Sunday, April 12, 2015

Black Sheep Sunday: The Greedy Priest

 

Well, now—it seems that my latest client is not the only one with a black sheep in the family!   After I posted “Inlaws and Outlaws” recently, blog reader Arlene sent in the story of her great-uncle, a priest who apparently didn’t take a vow of poverty.

Father Peter Gaborski (name changed to protect a certain elderly relative who might have a stroke if she knew about this) was a priest in a Lithuanian Catholic church in Chicago, Illinois.  The story opens in 1935, when an elderly man within Father Peter’s sphere of influence died.  The elderly man lived in a local flophouse—but as it turned out, he was no pauper.  He had sixteen bank accounts initially estimated at upwards of $90,000—which in today’s dollars would be equal to something like $1.5 million.  Later estimates more than doubled that number.

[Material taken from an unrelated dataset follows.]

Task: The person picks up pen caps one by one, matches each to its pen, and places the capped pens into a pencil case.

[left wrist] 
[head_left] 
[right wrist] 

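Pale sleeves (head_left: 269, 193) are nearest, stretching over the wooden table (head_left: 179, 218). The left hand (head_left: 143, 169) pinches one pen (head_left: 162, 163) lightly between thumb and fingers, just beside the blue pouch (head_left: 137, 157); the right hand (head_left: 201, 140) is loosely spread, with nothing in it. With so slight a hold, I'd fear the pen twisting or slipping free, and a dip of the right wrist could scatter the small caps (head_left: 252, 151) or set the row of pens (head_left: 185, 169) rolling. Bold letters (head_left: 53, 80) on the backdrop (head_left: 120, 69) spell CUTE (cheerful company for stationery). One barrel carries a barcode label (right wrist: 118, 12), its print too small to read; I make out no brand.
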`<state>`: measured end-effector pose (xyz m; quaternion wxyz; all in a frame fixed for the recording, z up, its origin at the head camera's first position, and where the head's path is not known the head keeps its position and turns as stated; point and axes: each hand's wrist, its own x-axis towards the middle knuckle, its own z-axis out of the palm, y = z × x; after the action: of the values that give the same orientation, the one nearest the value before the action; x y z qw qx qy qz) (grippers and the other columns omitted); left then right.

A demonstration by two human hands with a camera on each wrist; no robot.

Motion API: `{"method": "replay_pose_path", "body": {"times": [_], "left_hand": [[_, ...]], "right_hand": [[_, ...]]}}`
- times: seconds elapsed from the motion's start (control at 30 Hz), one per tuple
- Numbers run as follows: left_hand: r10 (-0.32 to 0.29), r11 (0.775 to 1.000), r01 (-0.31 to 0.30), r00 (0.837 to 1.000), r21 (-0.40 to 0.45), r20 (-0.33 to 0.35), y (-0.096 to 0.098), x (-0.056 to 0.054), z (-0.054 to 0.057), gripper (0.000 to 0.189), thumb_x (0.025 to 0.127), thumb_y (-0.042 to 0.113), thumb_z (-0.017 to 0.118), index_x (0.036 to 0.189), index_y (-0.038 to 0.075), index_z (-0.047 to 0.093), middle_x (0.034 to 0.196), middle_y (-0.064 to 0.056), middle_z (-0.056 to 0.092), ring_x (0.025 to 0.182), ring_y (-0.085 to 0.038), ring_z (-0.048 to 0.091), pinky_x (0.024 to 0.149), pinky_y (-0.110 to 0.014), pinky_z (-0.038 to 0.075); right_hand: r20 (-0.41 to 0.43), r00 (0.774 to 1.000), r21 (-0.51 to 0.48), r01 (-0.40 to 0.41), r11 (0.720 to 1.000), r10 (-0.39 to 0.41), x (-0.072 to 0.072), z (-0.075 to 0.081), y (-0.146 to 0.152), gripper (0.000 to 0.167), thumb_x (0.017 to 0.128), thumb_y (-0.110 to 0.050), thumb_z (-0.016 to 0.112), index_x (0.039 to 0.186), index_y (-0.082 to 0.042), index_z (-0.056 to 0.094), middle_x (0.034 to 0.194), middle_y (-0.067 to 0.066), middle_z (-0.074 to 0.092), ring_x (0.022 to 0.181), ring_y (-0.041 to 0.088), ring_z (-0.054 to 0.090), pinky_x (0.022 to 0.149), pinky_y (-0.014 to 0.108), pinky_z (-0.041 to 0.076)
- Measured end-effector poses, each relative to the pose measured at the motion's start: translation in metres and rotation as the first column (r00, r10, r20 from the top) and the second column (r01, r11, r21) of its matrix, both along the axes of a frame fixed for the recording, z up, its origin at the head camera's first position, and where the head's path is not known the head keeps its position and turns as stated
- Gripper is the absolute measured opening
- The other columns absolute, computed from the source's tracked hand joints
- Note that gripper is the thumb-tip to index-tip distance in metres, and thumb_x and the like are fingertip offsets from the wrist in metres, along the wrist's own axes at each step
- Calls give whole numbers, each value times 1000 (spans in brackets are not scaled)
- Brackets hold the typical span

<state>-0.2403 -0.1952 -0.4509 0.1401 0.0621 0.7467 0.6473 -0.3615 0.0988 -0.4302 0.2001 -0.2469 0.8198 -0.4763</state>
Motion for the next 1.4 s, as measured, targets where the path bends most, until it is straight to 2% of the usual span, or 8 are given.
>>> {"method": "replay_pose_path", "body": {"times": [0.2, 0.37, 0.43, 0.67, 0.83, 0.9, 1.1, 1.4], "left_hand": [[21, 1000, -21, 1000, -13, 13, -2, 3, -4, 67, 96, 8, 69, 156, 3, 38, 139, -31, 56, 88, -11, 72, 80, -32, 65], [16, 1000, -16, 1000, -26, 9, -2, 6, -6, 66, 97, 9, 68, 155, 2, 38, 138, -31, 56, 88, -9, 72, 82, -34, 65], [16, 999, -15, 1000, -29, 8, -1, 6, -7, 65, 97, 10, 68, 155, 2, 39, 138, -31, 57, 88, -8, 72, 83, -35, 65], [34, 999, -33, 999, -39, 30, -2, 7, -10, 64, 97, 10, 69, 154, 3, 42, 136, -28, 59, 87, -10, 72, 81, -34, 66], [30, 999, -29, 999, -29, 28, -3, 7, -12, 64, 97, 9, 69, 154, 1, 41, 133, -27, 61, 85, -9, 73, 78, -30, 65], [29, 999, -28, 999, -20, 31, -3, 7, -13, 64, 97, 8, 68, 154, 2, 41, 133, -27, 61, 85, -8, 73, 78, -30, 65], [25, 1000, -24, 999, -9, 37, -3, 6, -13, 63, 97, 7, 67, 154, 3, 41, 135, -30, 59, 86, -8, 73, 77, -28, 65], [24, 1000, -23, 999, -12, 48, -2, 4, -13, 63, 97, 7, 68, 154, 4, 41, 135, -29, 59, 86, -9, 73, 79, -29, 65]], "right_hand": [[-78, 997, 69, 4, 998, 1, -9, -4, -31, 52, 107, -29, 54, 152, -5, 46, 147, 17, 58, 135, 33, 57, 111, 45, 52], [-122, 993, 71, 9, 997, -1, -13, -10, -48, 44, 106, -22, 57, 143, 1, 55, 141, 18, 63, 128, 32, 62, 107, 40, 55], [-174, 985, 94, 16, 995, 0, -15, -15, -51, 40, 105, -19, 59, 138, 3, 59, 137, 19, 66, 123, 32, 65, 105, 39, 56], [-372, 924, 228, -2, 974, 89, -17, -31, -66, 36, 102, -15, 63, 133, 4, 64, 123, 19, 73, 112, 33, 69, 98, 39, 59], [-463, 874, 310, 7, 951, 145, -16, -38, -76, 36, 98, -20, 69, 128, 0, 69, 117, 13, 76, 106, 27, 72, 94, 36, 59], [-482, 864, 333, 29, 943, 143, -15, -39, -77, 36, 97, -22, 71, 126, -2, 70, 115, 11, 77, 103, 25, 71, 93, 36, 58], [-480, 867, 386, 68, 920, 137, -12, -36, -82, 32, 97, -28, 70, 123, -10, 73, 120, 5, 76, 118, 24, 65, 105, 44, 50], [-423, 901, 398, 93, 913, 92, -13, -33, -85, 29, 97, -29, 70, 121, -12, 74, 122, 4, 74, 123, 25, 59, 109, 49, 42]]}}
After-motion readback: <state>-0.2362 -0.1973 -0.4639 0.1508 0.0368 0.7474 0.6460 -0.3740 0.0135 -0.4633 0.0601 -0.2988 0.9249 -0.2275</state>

The man had a shady past, and according to a newspaper account (Alton Evening Telegraph, 3-7-1935), “Although he possessed a fortune, the ex-convict, James Thomas Kelly, 62, preferred to live in a west side flophouse at 25 cents a day.”  The proprietor of the flophouse, a Mrs. Butnam, figured out that her tenant was not the pauper he appeared to be.  She moved him from his 25-cent room (a price he had negotiated down from 35 cents) to her own home after she discovered that he was wealthy.  She then teamed up with an attorney and several others to draft a phony will.  In it, Mrs. Butnam became Mr. Kelly’s common-law wife, to whom he left nearly all his considerable worldly goods. 


Witnesses were needed—and that’s where Father Peter comes into the picture. The article goes on to say that there were two “witnesses” to the phony will—“Peter Gaborski, 48, who described himself as a priest and is a painter by profession, and John Dallyde, 54. The witnesses, police said, confessed participation in the plot, admitting that they signed the purported will after the death of Kelly.  They were to receive $100 each for their signatures.”

The undertaker also got in on the action, apparently to make sure his bill (an inflated $4,500 for a $98 coffin) was paid…  Altogether six people conspired to relieve Mr. Kelly of his estate.  But the forgery must not have been a good one; as the will worked its way through probate court, suspicion of foul play was strong enough that poor Mr. Kelly’s body was exhumed!  The Decatur Herald (3-9-1935) says that “Dr. Jerome Kearns, who examined the exhumed body, reported that Kelly did not die of cancer as the death certificate stated, but further examination will be necessary to establish the death cause.”  I’m not sure what came of that—but another article (Decatur Herald, 3-11-1935) said that Mr. Kelly—known in various newspaper headlines as the “Mysterious Miser,” the “Wealthy Hobo”, and the “Flophouse Midas of Madison Street”—was not the first lodger to die suspiciously under Mrs. Butnam’s care, and that toxicology tests were being run to see if Mr. Kelly had poison in his system.

Other beneficiaries included the attorney who drafted the will, who was to receive 6% of the estate, and the undertaker’s assistant, who was left 4%.  So, let’s review:  The landlady, the attorney, the undertaker, and the undertaker’s assistant, all beneficiaries of this man’s will…  Imagine that not raising red flags to a probate judge!

The two witnesses were the first to crack and confess to police, and after that, the plot unraveled quickly.  By May of 1935, all six were convicted on forgery and conspiracy charges.  According to the Valparaiso Vidette-Messenger (5-9-1935), the landlady, the attorney, the undertaker, the undertaker’s assistant, and the two witnesses to the phony will each received a sentence of one year in jail.